Breakage, probably. Maybe they count spills?

As far as I know, the rates aren’t for individual acts. They counted how many couples had gotten pregnant after a year, conditional on using the method correctly. So I agree there’s room for reporting issues. But I don’t think OP is being disingenuous.

Also, dental dams are used exclusively as slingshots by college students. No idea how they got inserted into every sex ed curriculum.

The post you're responding to is showing as "Filtered" to me.

If the question is about how failure rates pop up, these studies are based on reporting. This goes into a lot of the statistics and processes, including some counterintuitive results (effectiveness of imperfect use is often underestimated, because many studies only ask about imperfect use where pregnancy occurred).

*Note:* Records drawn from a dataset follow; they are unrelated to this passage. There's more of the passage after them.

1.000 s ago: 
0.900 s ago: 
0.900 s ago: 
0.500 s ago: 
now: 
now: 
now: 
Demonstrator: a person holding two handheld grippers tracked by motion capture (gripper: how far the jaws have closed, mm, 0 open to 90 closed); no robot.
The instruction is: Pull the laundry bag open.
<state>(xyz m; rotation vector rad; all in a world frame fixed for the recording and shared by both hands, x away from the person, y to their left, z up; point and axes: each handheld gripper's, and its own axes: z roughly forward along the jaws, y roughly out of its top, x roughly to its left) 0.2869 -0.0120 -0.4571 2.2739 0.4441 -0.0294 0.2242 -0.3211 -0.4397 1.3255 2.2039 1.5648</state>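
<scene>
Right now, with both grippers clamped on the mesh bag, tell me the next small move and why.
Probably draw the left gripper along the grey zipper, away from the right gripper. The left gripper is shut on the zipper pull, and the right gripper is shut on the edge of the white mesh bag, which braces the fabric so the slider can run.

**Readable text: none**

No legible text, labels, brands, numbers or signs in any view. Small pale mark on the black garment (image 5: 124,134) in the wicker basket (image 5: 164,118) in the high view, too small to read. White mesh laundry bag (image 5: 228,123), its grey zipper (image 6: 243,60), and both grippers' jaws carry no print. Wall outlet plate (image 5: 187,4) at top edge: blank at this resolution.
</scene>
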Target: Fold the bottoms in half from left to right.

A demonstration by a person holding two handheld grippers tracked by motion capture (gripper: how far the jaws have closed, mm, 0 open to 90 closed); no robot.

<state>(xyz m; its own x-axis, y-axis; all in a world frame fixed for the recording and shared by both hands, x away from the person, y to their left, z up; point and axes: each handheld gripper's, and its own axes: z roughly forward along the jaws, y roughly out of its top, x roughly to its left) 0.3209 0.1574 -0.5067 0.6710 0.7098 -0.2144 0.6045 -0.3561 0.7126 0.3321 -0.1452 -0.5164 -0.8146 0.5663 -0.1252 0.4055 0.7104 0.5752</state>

Mechanically, breakages are the most understood 'correct' use failure, with incorrectly applied (unrolled separately and then placed onto penis, air inside) or stored or outdated condoms, vigorous sex, age, and insufficient lubrication being some of the most common risk factors. Incompatible materials (eg oil and a latex condom) are usually lumped here, though there is a fair argument they should be considered imperfect use. About a fifth to a third of people a year using condoms report at least one condom break, although this is not evenly distributed.

Slippage is... about what it sounds like. You'd think it would be more obvious and easier to withdraw and reapply a different condom or move onto other sex acts, compared to a split down the side of a condom, but you still see 10-20% reporting it happen, usually pretty often if it happens at all.

Leaks are the least understood and I think play a bigger role than most people expect. "Correct" condom use is to withdraw immediately after ejaculation while firmly holding the base of the condom tight. Waiting too long (or just deflating fast enough) gives a lot of opportunity for semen to get around, and while it's something only a small percentage of people report having problems with, as a behavior it's one with the clearest immediate mechanisms for semen transfer, and with the least clear distinction between 'right' and 'wrong'.

Semen just getting around, separate from sex itself is another risk. People overestimate the risks of preejaculatory fluid for pregnancy, but the guy finishing and moving to help his partner finish without washing his hands first is both plausible and easy to overlook.

This is all really specific. If you don't want to have a kid all you have to do is not cum inside someone, that is super easy to not do.

I swear I try to fish his comments out of the filter as fast as I can. @AhhhTheFrench you may find this response useful.